RAW DATA —
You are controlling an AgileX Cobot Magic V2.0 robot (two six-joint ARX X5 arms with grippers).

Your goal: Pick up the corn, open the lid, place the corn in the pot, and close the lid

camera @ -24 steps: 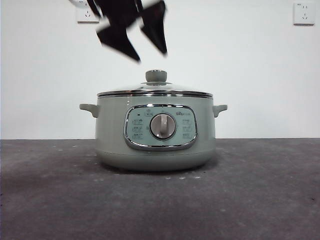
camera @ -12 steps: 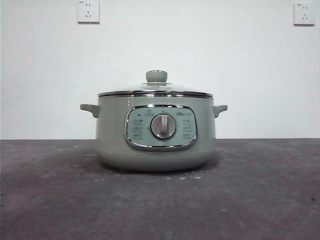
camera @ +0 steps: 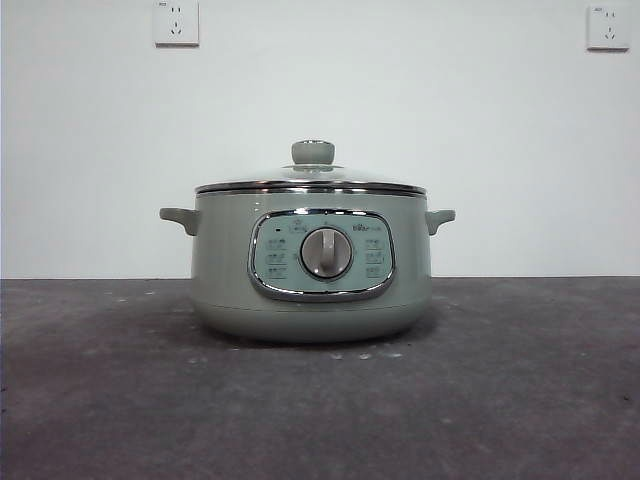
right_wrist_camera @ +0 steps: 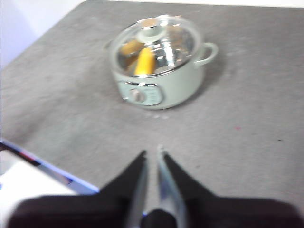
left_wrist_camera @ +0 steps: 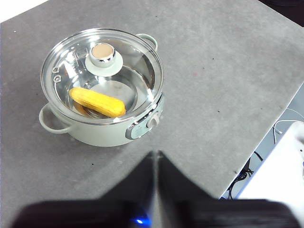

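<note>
Front view shows the pot [camera: 311, 265] standing alone on the grey worktop [camera: 520, 400], its lid [camera: 311, 180] seated level on the rim and the knob [camera: 313, 152] upright; no arm enters this picture. From the left wrist view, the corn [left_wrist_camera: 97, 102] lies inside the pot under the glass, slanting across the bottom near the side of the control panel. The left claw [left_wrist_camera: 155, 159] hangs high and well apart from the pot, its jaws pressed together with nothing between them. The right claw [right_wrist_camera: 152, 154] is likewise raised and far from the pot, jaws nearly touching with only a thin slit, holding nothing.

Judging by how things lie, the task looks complete, so little remains to go wrong. The main risk would be a lid that sits slightly off its seat and shifts if the worktop is bumped; the level chrome rim suggests it is seated well, though the far side of the rim is not checked by the low camera.

The right wrist picture is blurred, so the corn [right_wrist_camera: 145, 61] shows there only as orange smears, doubled by reflections in the glass. The corn's stub end cannot be made out. The front view hides the corn entirely behind the pot wall.
</note>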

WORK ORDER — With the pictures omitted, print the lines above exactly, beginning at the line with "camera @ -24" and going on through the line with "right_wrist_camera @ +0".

THE ANSWER —
camera @ -24 steps: 
camera @ -12 steps: 
camera @ +0 steps: 
right_wrist_camera @ +0 steps: 

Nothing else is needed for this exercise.